Historians tend to disagree about the precise start date of the so-called Colonial Era—when many of the major seafaring nations of Western Europe began to travel around the world establishing new trade routes and eventually imposing (often violently and uncompromisingly) their control over the rest of the globe. No matter when this era is said to have begun, by the late 1500s and early 1600s, a handful of European countries — most notably England, France, Spain, and Portugal were already exercising their power over vast swathes of the globe, from Central and South America to parts of Africa, India, the Pacific Ocean, and the Far East.

There is at least one more European country that can be said to have become involved in this era of exploration and expansion, but whose contribution to colonialism is long-forgotten, often overlooked, and not particularly well known. Namely, the Kingdom of Scotland.

Several years before, under the Act of Union, which brought Scotland and England together to form the beginnings of the UK in 1707, Scotland was effectively an independent, self-governing nation. Additionally, seeing how successfully its English neighbor to the south was expanding its rule around the world, Scotland understandably also wanted a piece of the colonial pie.

In the early 1690s, moves began to be made to establish a Scottish-run colony somewhere in the Americas that would be known as “New Caledonia” (literally “New Scotland”). There, from a newly-established colonial capital called “New Edinburgh,” Scottish-made produce could be traded and exchanged locally with both the native Americans and fellow colonialists, thereby bolstering the Scottish economy back home and boosting the country’s status worldwide.

A site near Darien, in modern-day Panama, was selected as the prime location for New Caledonia, and a hugely successful Scots entrepreneur named Sir William Paterson was placed in charge of the project.
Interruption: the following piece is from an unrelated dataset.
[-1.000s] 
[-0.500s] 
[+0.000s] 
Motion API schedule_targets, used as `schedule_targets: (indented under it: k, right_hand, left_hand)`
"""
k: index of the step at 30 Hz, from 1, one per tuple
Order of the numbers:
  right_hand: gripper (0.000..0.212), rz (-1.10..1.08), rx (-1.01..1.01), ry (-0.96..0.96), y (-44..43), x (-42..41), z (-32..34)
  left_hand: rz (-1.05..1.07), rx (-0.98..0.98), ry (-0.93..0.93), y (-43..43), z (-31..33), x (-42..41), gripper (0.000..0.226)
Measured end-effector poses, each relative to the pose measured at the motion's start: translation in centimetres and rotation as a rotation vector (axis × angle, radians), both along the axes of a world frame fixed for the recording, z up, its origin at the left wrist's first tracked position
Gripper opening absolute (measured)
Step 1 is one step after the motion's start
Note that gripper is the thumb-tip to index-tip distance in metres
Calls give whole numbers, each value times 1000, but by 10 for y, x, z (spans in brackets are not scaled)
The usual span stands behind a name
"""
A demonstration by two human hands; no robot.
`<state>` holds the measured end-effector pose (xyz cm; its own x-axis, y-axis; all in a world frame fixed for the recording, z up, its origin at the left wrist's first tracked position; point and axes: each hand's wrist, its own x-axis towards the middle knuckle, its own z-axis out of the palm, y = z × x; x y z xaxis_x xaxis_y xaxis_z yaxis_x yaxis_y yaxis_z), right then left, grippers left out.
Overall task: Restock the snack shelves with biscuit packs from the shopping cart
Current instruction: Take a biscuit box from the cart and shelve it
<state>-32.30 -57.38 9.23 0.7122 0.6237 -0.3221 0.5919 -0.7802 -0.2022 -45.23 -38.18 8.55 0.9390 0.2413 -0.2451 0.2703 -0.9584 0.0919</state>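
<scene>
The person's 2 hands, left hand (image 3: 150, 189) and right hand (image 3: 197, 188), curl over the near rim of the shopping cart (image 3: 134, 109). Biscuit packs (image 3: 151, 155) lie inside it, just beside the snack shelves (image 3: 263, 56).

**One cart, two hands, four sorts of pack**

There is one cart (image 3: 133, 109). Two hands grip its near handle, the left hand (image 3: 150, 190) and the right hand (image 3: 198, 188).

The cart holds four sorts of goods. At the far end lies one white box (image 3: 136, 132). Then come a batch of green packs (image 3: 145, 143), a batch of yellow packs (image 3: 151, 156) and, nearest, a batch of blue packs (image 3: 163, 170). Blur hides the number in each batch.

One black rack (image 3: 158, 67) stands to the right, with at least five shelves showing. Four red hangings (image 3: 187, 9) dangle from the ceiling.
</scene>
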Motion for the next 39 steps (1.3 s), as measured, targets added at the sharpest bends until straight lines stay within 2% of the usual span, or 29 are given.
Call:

As well as being one of the co-founders of the Bank of England, Paterson was also a successful tradesman in his own right, having already established several privately-operated trade routes across the Atlantic Ocean linking ports in Scotland to trade posts across North America and the West Indies. A new trading corporation known as the Company of Scotland was founded in 1693, in order to organize New Caledonia, and with its backing, Paterson began to secure funding and investment from similar companies in England and continental Europe. Before long, thousands of pounds of investment had been raised—but just as the so-called Darien Scheme was about to be launched, Paterson’s funding collapsed.

Fearing competition for their own overseas trading ventures and monopolies (most notably the infamous East India Company), Paterson’s English and Dutch backers suddenly got cold feet and began to pull out just weeks before his ships were due to set sail across the Atlantic. In characteristically undeterred fashion, however, Paterson simply turned closer to home for more investment and began petitioning the Scots people themselves to finance his wildly ambitious scheme.

Incredibly, the people of Scotland did precisely that in extraordinary numbers. Thousands of ordinary Scottish citizens went on to invest more than half a million pounds of capital in Paterson’s colonial enterprise, while many hundreds more volunteered to man the fleet of ships that he and his crew would take to the Americas to establish New Caledonia. By the time the fleet set sail from Leith harbor, in Edinburgh, on July 12, 1698, Paterson had assembled more than 1,200 volunteers, and invested almost half the available national capital of the entire country in his project.

Clearly, the so-called Darien Scheme was to prove a make-or-break investment. And unfortunately for Scotland, it soon proved to be more of a “break” than a “make.”

By the time the Scottish fleet arrived in Panama several weeks later, many of the Darien Scheme’s crew were desperately ill, while some (including Paterson’s wife) had even perished on the uncomfortable trans-Atlantic crossing. So, far from their arrival in the New World being a triumphant one marked by the breaking of new ground, the Scots colonists’ first task was to dig a huge graveyard for the scores of crew members who had died enroute.

The situation was worsened further, as it soon transpired that few people involved in the Darien Scheme even knew the area in which they had landed, and its choice as the location of Scotland’s new colony was, it seemed, based on little more than conjecture and anecdotal evidence rather than geographical and cartographical surveys. The area was intolerably difficult to live in, with mosquito-infested swamps and vast swathes of infertile, uncultivable land, wholly unsuited to both farming or building. What is more, Spanish settlers in the area did not take kindly to a rival set of colonists, and repeatedly and violently attacked the Scottish arrivals; ironically, far from finding themselves at war with the local tribespeople, it was the native Americans who helped the Darien settlers the most, bringing them gifts of fruit, bedding, and traditional medicines.

Despite this welcome assistance from the locals, however, the Darien Scheme proved disastrous. As time went by, scores more crew members fell ill with fever, leaving too few people healthy enough to establish any kind of base. Desperately ill and stuck in an inhospitable and impracticable location, eventually the decision was made to abandon New Caledonia and return home. Scotland’s sole colonial venture was over.